Friday, February 26, 2021

Dunsany's Wax Seals

I have previously written about Dunsany's clay caricatures at Wormwoodiana.  Recently I discovered some photographs of Dunsany's sealing wax stamps. I've long known of one example, which appears on the Sunwise Turn edition of A Night at an Inn (1916). In fact it appears there twice, in color (stamped in red wax) on the upper cover:

and as a line drawing on the title page (of the first printing only):

A note on the copyright page states the design is from "a silver seal cut by Lord Dunsany."  Elsewhere, in making an example in wax of a similar seal for a friend, Dunsany noted that the scarlet color of the wax "is too strong and might blind the eyes of men so I will make a less glaring dawn," pouring a violet blue over the scarlet and making a blend of the violet red which shows just before the sun appears. "And now you will see my horse riding along the dawn ..." 

Here are a few other of Dunsany's seals, with his descriptive captions. 

The Epistolary God: taking care of Letters to Friends. To whom the Atlantic is but a running stream and all the Plains but a Garden.
A God of the Mountain

A holy man; as some believe, a God, this being a heresy wherefore men are damned

Here is a slightly different version of the first seal given above (note the positioning of the forelegs of Pegasus, and the differing number of sun-rays), with a caption:

Pegasus taking a gallop above Sunrise

Sunday, February 21, 2021

Truly a Strange Creation Myth

Here follows the strangest creation tale I think I've ever encountered.  Authorship at bottom.

Let Us Make Gods

There was once upon a time a god who, at the beginning of things, merely existed and had nothing to do. He hung on empti­ness and looked out on space, and, except those parts of himself that he could see, nothing ever moved in his whole horizon, and nothing ever came into sight. He was a worm-like deity, and his movements were quite methodical and regular, a mere pendu­lum-like swing of the tail to and fro: it never occurred to him to do anything else; he did not, in fact, know that he was doing it.

One day, however, something happened—­something wonderful and astonishing—which had never happened to him before. Inside his tail, which he had never before known to have an inside, he felt a pain, and with a sharp twitch, in order to avoid and get away from it, he swung it up and round and hit himself sharply in the mouth. And the evening and morning—if one may speak in parables of things that did not exist—were the first day.

When I say that he hit himself in the mouth, I merely mean that he hit two parts of himself together that had never come together before, and had not had a notion that they could come together or even that they existed. It was only on contact that they began to realize themselves, and to wish, in a vague sort of way, for a repetition of the experience—to get back on each other, so to speak, though so high and exalted an idea as revenge or retribution had not yet occurred to them.
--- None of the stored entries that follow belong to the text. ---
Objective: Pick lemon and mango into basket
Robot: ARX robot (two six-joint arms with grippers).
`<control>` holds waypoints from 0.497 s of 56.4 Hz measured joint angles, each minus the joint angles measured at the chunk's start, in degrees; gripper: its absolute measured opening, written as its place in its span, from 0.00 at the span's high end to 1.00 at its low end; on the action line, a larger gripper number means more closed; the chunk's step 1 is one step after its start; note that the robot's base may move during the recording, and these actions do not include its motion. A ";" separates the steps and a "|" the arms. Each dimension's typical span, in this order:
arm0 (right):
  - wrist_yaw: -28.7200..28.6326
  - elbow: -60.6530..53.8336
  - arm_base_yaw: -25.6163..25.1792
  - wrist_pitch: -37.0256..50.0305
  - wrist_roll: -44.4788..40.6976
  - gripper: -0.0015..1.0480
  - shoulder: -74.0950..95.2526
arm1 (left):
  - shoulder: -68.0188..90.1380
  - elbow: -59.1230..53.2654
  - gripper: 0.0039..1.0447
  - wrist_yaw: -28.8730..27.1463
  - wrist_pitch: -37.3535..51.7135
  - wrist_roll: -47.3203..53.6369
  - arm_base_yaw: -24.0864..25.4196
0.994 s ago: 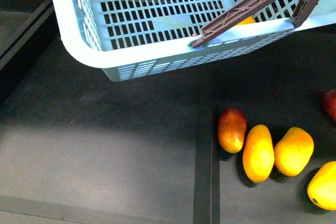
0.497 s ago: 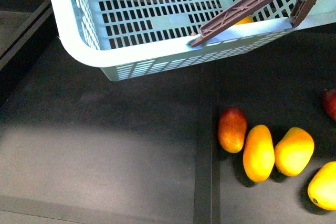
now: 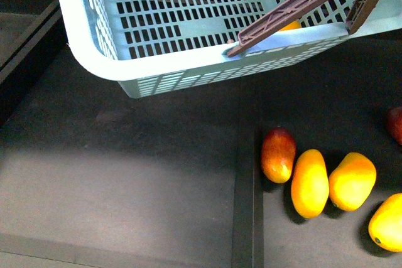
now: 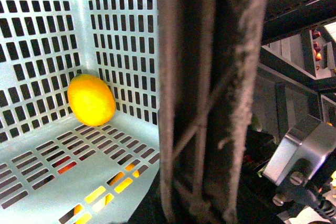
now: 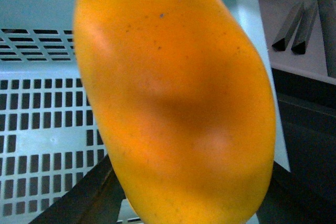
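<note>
The pale mint-blue basket [image 3: 157, 61] hangs tilted across the top of the front view, its brown handle [image 3: 295, 4] slanting over the right rim. My left gripper is shut on that handle [image 4: 205, 98], which fills the left wrist view and hides the fingers. The lemon [image 4: 92, 99] lies on the slotted floor in a corner of the basket [image 4: 121, 40]. My right gripper [image 5: 184, 208] is shut on the mango [image 5: 173, 103], which fills its view just above the basket wall [image 5: 42, 77]. A sliver of yellow fruit [image 3: 290, 26] shows behind the handle. Neither arm shows in the front view.
On the dark mat at the right lie a red-blushed fruit [image 3: 277, 154], two orange-yellow fruits [image 3: 309, 182] [image 3: 352, 180], a yellow one at the edge [image 3: 387, 221] and a red one [image 3: 396, 123]. A raised seam [image 3: 245, 205] runs down the mat.
The basket has edged slightly to the left and its handle has risen a little. The fruits on the mat have not moved.
</note>
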 joint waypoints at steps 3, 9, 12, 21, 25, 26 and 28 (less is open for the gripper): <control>0.11 -0.02 0.20 0.07 0.13 0.30 -0.02 | 0.00 0.00 0.95 -0.02 0.00 0.00 0.00; 0.33 -0.55 0.11 0.55 0.72 0.17 -0.72 | 0.00 0.00 0.95 -0.02 0.00 0.02 -0.02; 0.37 -1.64 -0.57 0.81 1.09 0.09 -1.95 | 0.00 0.00 0.95 0.28 0.00 0.00 -0.02; 5.14 -10.91 -6.62 -0.50 -0.17 0.08 -12.92 | 0.02 -0.11 0.95 0.09 -0.04 -0.42 0.00; 6.56 -14.45 -8.66 -0.85 -0.22 0.08 -18.16 | 0.02 -0.09 0.95 -0.13 -0.04 -0.26 0.00; 6.38 -15.19 -9.14 -0.61 0.00 0.09 -19.30 | 0.02 -0.11 0.95 -0.24 -0.04 -0.17 0.04; 4.72 -16.72 -9.73 3.06 0.90 0.13 -20.70 | 0.02 -0.11 0.95 -0.26 -0.04 -0.11 0.11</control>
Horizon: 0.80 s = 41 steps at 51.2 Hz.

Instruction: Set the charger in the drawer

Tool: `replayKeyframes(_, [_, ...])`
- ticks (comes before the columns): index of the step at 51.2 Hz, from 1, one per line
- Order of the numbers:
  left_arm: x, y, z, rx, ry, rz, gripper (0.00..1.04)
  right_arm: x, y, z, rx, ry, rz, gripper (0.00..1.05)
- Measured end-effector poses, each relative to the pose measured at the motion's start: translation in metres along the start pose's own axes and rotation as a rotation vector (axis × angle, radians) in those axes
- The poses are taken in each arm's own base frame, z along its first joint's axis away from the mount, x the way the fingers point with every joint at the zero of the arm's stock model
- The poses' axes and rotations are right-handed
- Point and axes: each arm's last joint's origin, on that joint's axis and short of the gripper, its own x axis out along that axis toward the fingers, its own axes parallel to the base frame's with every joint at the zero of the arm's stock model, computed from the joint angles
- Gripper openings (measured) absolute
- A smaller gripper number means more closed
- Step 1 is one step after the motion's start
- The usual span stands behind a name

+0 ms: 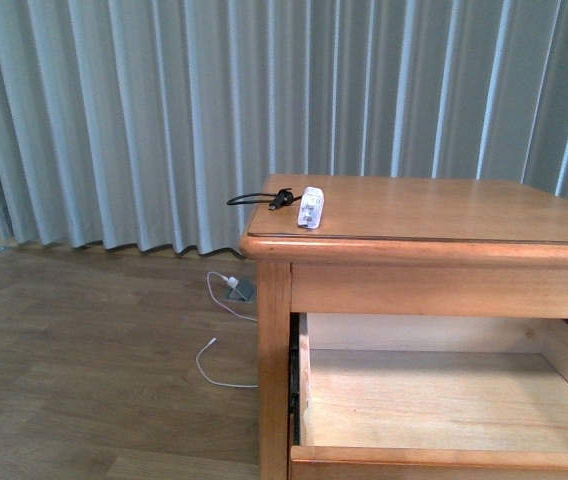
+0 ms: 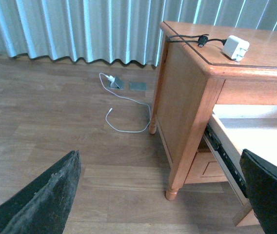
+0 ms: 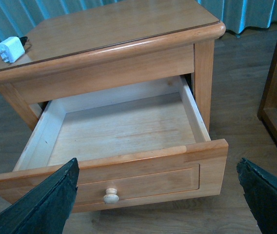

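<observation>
Front view: white blocky charger (image 1: 310, 207) with looped black cable is seen on the glossy wooden counter (image 1: 444, 210) corner; pale-wood drawer (image 1: 434, 395) is pulled open; left claw (image 2: 159, 153) and right claw (image 3: 156, 162) are spread apart.

My left gripper (image 2: 159, 156), two matt black wedge-shaped fingers (image 2: 46, 200), grainy and speckled, my right gripper (image 3: 156, 163) alike, dark tapering fingers (image 3: 41, 204) either side of the drawer (image 3: 153, 178) front
</observation>
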Motion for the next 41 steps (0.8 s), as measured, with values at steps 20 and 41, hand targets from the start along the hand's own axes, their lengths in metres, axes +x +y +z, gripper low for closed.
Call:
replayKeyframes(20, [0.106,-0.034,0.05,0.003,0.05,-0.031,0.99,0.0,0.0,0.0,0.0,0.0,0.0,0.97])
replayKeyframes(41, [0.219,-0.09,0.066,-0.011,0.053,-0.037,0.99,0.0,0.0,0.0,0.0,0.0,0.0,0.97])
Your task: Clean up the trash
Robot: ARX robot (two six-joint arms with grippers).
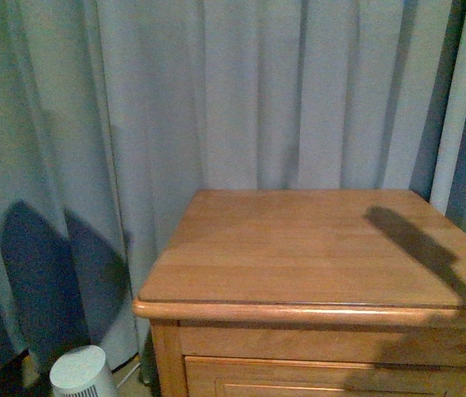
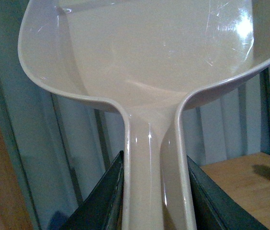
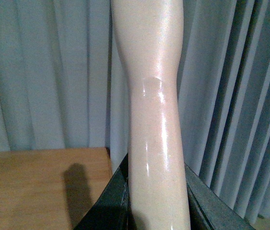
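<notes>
Looking from the front, the desk (image 1: 299, 248) top shows only a shadow, and no tissue wad appears in any view. At the left wrist, the left claw (image 2: 156, 199) is closed around the stem of the dustpan (image 2: 159, 57). At the right wrist, the right claw (image 3: 156, 203) clamps a pale handle (image 3: 149, 96). Such a wad should be light and soft, better swept than pinched.

Home bedroom corner, wooden bedside cabinet (image 1: 316, 248) with drawer, long grey curtains (image 1: 175, 99), small white appliance (image 1: 82, 372) on floor
</notes>
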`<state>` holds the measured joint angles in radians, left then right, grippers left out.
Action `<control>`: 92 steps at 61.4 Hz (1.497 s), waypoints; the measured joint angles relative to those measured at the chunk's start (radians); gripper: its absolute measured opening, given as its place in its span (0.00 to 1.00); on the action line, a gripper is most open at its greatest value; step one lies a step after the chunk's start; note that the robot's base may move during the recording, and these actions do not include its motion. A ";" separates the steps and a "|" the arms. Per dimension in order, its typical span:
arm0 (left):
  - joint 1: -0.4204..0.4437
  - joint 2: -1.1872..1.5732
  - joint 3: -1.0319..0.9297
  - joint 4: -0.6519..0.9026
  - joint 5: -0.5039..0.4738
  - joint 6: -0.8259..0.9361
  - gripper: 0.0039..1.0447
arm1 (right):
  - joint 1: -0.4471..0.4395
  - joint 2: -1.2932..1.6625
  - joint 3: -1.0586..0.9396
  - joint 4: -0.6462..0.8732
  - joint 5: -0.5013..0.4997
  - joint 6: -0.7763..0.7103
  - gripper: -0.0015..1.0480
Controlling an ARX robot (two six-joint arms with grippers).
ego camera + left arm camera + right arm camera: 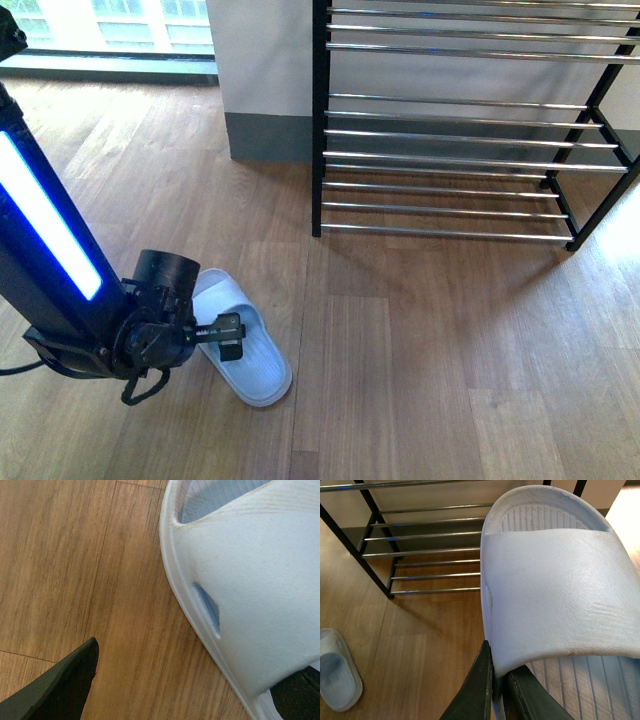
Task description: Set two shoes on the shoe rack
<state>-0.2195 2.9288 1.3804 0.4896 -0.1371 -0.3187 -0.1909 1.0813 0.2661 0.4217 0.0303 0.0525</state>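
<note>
The left gripper (230,340) sits low over the floor slide (255,362), its jaws spread wide. In the left wrist view one dark finger (60,687) is over bare floor (75,555) just outside the slide's rim, and the other shows at the far side of the strap, so the strap's side (260,580) lies between them with neither clearly touching it. This pale blue-white slide rests flat on the wood, at an angle, well apart from the rack (319,120) and off to the left of it. The left arm (50,240), black with a lit blue strip, slants down from the left edge to that spot, with its wrist bent toward the slide. The right gripper (499,674) is clamped on the held slide (555,595), its two fingers nearly together and pinching the strap's near edge. That slide hangs clear of the floor, sole down, and its far end points toward the rack's (370,571) lower chrome bars. From this wrist the floor slide (337,672) shows lying off to one side. The right arm does not show in the front view.
</note>
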 joint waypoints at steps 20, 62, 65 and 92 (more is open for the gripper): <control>0.009 0.000 0.000 -0.044 -0.079 0.000 0.65 | 0.000 0.000 0.000 0.000 0.000 0.000 0.02; -0.019 -0.007 0.021 -0.045 -0.095 0.007 0.01 | 0.000 0.000 0.000 0.000 0.000 0.000 0.02; -0.019 -0.011 0.013 -0.044 -0.094 0.010 0.01 | 0.000 0.000 0.000 0.000 0.000 0.000 0.02; -0.026 -0.245 -0.193 0.077 -0.069 0.090 0.01 | 0.000 0.000 0.000 0.000 0.000 0.000 0.02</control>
<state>-0.2451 2.6839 1.1873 0.5663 -0.2066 -0.2287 -0.1909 1.0813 0.2661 0.4217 0.0303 0.0525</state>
So from that time on, for a few centuries, or æons, or whatever the time was under conditions where time could not be measured, the god continued to dis­locate his tail with vague plungings in the direction whither he wished it to go, much as a child plunges its spoon toward the mouth which it cannot yet find. And very gradually, as a result of these plunges, his tail became, not wiser or more experienced, but more muscular. And so every now and again, by a sheer fluke, mouth and tail came together again; and every time that his tail smacked his mouth, the god smacked his lips. Life was becoming sweet to him.

And then one day—if day it may be called—the great thing happened; just as the god’s tail struck, the mouth, responsive, made a sudden grab at it, caught hold of it, and clung. And there they were: the god had joined them together, and marriage in heaven had begun.

Slowly, softly but firmly, the god began chewing his own tail, and the evening and morning were the second day.

At first the tail liked it, and then it didn’t; and the more it disliked it, the more it wriggled to escape. So there was war in heaven: but the mouth still held its own. Peacefully, from its own point of view—if a matter of taste may be so called—it determined to investigate, to its own satis­faction, what its tail really was, or what it was capable of becoming. And so it chewed and chewed.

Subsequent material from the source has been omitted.